从酒肆出来,吕布觉得自己就跟做梦一样,莫名其妙成为了一位平时敬仰之人的主公。
为什么?
不清楚。
何德何能?
不知道。
反正吕布就那么稀里糊涂地答应了孙乾造反,还稀里糊涂地听完了整个计划。
这是一个十分周密的计划,要么孙乾已经不是计划一两天了,要么孙乾身边就不止他一个人。
至于到底是哪一样不好说,以吕布的智力也很难推断得出来。
不过他原本想要回府的脚步却不自觉走向了污水沟的方向,他不知道人主应该有什么样的作为,但是他想看看,如果人主不作为会怎么样。
平舆的污水沟聚居点有不少,吕布熟门熟路地走向了其中一个。
这个地方他不止一次来,每次署衙找他办事的时候都会路过,每一次吕布对这里都充满了厌恶。
恶心,实在是太恶心了。
吕布从来无法想象世上竟然有吃住行都在便溺堆中的人,哪怕在炎热夏日充满汗臭和脚酸的军营中,他也没有这般烦躁过。
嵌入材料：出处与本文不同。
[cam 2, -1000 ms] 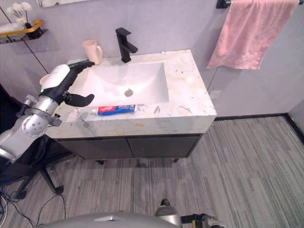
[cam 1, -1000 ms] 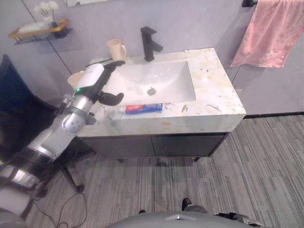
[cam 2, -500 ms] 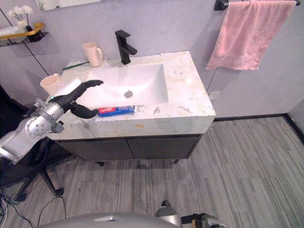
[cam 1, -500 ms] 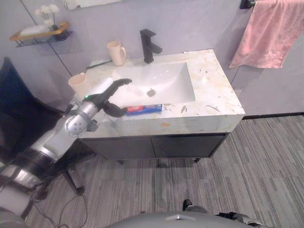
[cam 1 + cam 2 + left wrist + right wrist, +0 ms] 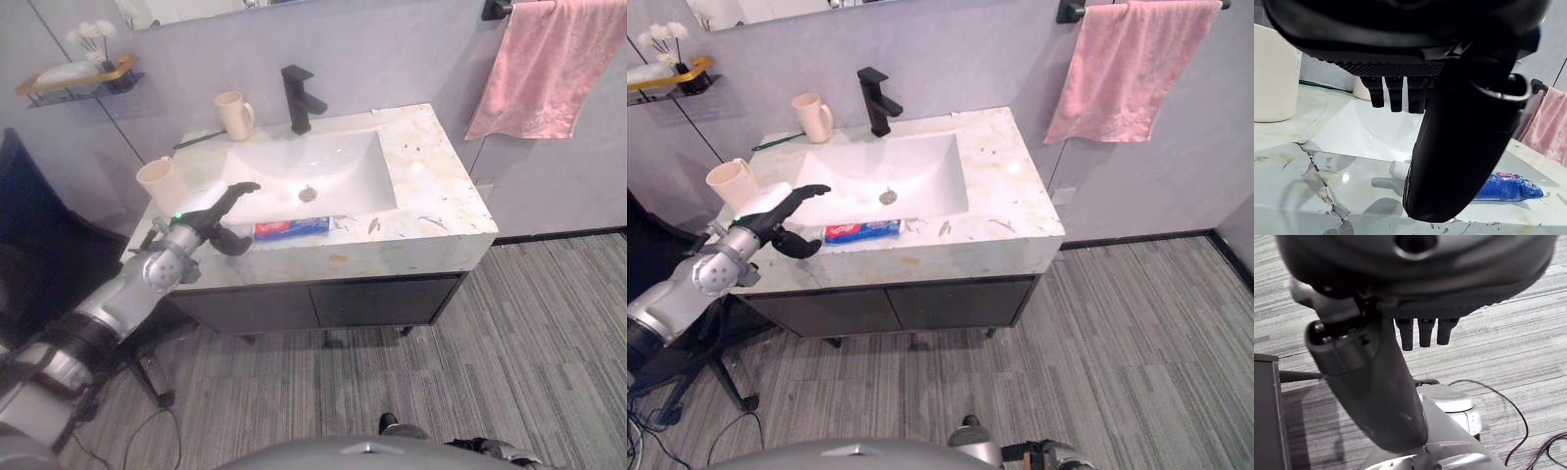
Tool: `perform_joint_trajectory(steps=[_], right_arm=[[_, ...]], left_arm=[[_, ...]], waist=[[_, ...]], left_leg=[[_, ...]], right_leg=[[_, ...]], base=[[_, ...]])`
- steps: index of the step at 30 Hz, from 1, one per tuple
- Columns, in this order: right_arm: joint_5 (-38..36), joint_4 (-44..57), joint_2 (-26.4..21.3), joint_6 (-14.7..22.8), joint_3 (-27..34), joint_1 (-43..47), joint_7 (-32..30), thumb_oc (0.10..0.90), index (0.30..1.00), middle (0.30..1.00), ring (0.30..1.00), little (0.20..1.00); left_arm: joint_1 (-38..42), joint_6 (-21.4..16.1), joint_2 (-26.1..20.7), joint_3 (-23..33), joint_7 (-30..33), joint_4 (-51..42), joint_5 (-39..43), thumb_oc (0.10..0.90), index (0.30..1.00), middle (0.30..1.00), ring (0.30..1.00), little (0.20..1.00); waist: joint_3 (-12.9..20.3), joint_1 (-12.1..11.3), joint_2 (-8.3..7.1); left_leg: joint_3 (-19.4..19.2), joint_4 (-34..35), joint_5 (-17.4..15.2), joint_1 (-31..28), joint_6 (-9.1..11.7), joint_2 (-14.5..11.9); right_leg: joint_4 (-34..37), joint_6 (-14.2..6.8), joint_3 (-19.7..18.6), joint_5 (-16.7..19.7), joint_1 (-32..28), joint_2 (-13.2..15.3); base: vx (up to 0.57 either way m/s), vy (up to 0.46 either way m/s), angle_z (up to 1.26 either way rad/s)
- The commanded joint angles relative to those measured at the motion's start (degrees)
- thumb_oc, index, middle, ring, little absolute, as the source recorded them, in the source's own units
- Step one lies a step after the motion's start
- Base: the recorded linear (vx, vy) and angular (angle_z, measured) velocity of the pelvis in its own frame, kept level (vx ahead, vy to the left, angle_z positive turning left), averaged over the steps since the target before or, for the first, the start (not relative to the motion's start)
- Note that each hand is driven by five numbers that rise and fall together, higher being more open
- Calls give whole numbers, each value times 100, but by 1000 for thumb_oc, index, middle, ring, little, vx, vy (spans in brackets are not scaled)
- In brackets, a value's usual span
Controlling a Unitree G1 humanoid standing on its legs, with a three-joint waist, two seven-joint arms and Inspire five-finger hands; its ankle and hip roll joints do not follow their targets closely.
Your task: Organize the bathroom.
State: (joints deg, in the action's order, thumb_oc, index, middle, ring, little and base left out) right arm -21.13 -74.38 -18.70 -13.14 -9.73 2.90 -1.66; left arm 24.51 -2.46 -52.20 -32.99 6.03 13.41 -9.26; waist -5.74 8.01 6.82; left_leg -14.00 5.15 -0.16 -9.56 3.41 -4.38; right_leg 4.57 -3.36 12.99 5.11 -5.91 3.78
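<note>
Lying lengthwise along the surface's [image 5: 411, 230] front edge, the toothpaste tube [image 5: 292, 228] is found just beyond the left robot hand [image 5: 217, 217], whose fingers are spread; its cap end points toward the thumb.

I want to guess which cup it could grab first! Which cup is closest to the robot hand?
The cup at the counter's left edge, just behind the left robot hand. The other cup, with a handle, stands farther back beside the black faucet.
</note>
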Motion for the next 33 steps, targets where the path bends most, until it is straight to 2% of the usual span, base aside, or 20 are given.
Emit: perform_joint_trajectory(steps=[1,11,13,23,24,25,28,29,30,31,33], right_arm=[[-157,-164,45,-23,-73,188,38,800,900,900,900,900],[-208,-113,50,-10,-81,150,18,800,900,900,900,900],[-217,-85,65,-27,-71,136,-1,800,900,900,900,900],[-314,-67,63,-44,-27,118,-23,800,900,900,900,900],[-330,-63,61,-53,-25,119,-30,800,900,900,900,900],[-330,-55,53,-59,-9,117,-30,800,900,900,900,900],[-317,-32,48,-69,-15,99,-30,800,900,900,900,900],[-317,-28,47,-76,-24,99,-32,800,900,900,900,900],[-335,-28,50,-84,-22,100,-32,800,900,900,900,900],[-373,-20,51,-99,-21,104,-42,800,900,900,900,900],[-386,-18,61,-114,-21,106,-61,800,900,900,900,900]], left_arm=[[550,-192,-95,489,530,18,-189,800,900,900,900,900],[590,0,98,404,585,97,-215,800,900,900,900,900],[607,212,133,372,594,111,-327,800,900,900,900,900],[661,492,280,179,138,365,-475,800,900,900,900,900],[673,543,301,146,85,391,-505,769,853,853,853,853],[689,585,321,106,-19,409,-523,684,726,726,726,726],[716,698,382,26,-45,460,-539,624,636,636,636,636],[737,757,410,-7,-52,473,-554,552,528,528,528,528],[755,761,437,-36,-92,502,-515,552,528,528,528,528],[776,812,469,-57,-102,514,-510,400,300,300,300,300],[797,967,521,-91,-75,501,-592,400,300,300,300,300]], waist=[[106,-22,-26],[99,34,-41],[99,63,-36],[88,127,-14],[89,137,-12],[83,148,-8],[84,179,-13],[83,191,-13],[83,203,-10],[82,210,-10],[83,225,-4]], left_leg=[[-258,-710,-675,139,-426,473],[-299,-726,-690,153,-429,470],[-315,-733,-687,166,-417,461],[-350,-767,-697,174,-426,463],[-353,-766,-696,174,-424,464],[-354,-773,-697,178,-423,464],[-364,-789,-703,185,-424,467],[-371,-789,-706,182,-426,466],[-378,-788,-706,180,-426,464],[-381,-793,-708,187,-426,465],[-392,-797,-709,190,-421,464]], right_leg=[[-1089,-325,-439,-1262,311,-147],[-1093,-335,-482,-1264,336,-147],[-1089,-336,-492,-1254,352,-149],[-1103,-333,-509,-1259,356,-147],[-1106,-334,-511,-1257,359,-148],[-1115,-333,-514,-1262,363,-148],[-1123,-336,-526,-1262,372,-144],[-1127,-338,-529,-1265,375,-144],[-1131,-340,-535,-1268,379,-143],[-1133,-337,-537,-1267,385,-144],[-1125,-340,-547,-1263,387,-146]], base=[[12,-6,-3],[6,-7,-2],[0,0,0],[0,0,0],[0,0,0],[0,0,0],[0,0,0],[0,0,0],[0,0,0],[0,0,0],[19,-6,-4]])
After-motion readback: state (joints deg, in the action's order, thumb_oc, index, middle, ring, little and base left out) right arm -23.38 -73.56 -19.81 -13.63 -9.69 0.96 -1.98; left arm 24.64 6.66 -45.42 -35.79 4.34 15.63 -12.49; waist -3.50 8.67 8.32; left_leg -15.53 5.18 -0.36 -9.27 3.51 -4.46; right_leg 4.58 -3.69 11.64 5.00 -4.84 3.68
哪怕是现在,他依旧不愿意靠近,只在远处一个高一些的位置俯瞰着这些社会最底层的生物。
这些人还算是个人吗?
吕布不是很确定,他们如同提线木偶一般,毫无廉耻、毫无感情、毫无自我的活着。
男人满不在乎的在阳光下晒鸟,就为了节省一些力气,能多睡一会儿顶住饥饿。
女人当着众人的面奶孩子,畸形的动作如同一块僵硬的朽木。
稚童们也没了应有的欢乐情绪,逸散出来的恐惧就连远处的吕布都能感受得到。